[Activity] Write out, without any change, the lines in the material below that run from the line with "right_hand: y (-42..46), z" through the line with "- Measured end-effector", both included.

[Dataset extract]
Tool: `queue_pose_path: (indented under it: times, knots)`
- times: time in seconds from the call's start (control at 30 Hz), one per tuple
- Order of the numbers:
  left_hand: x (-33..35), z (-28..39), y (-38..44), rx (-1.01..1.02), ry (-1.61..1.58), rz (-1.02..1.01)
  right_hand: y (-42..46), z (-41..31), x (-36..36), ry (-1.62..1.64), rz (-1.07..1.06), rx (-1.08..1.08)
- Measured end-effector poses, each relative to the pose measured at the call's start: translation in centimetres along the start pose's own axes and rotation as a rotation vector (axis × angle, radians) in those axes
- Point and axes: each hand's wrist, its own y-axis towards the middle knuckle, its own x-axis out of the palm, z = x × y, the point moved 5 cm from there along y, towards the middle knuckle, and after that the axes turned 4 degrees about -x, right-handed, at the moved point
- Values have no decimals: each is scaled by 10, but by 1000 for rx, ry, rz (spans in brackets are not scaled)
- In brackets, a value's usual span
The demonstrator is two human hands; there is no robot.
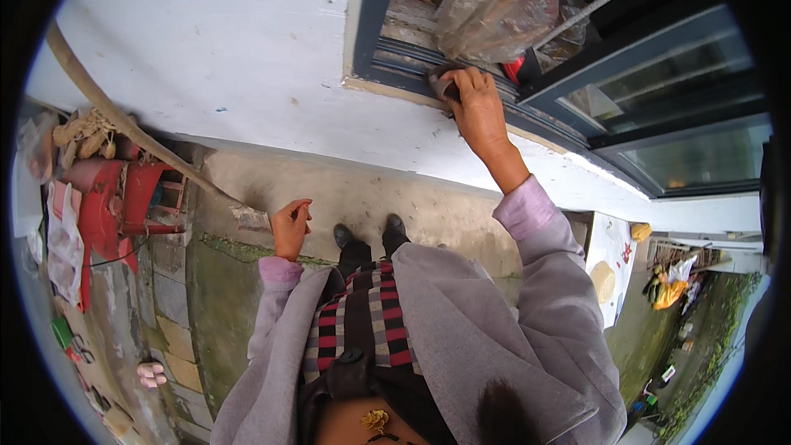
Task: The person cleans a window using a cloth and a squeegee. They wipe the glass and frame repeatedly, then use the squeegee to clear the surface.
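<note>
My right hand (479, 108) grips a dark grey-brown object (444, 81), perhaps a cloth or sponge, at the lower track of a sliding window frame (408, 68). Its exact kind is partly hidden by the fingers. Just beyond it, a clear plastic bag (500, 6) with something brown inside lies on the sill behind the track. A red and black item (516, 69) shows beside the bag. Low on the left, my left hand (291, 228) hangs in front of the white wall's foot, fingers curled; whether it holds anything cannot be told.
A long wooden pole (142, 136) leans at left, near a red metal machine (102, 204). Metal bars cross the window opening, and glass panes (698, 161) stand at right. A white table (602, 253) bears a round yellowish item. Concrete paving (247, 179) lies underfoot.
</note>
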Motion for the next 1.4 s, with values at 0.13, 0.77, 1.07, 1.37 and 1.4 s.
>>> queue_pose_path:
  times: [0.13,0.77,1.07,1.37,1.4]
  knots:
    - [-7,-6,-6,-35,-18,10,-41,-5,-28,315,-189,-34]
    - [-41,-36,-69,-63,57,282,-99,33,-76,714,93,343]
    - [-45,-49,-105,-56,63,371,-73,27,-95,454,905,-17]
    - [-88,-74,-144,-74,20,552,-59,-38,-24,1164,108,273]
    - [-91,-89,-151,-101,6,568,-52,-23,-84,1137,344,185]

[Task answer]
  right_hand: y (-42..46), z (-41..31), x (-36..36), ry (-1.62..1.64), rz (-1.07..1.06), rx (-1.08..1.08)
- Measured end-effector poses, each relative to the pose measured at the call's start: translation in centimetres along the start pose's own axes and rotation as a rotation vector (axis × angle, radians) in those axes

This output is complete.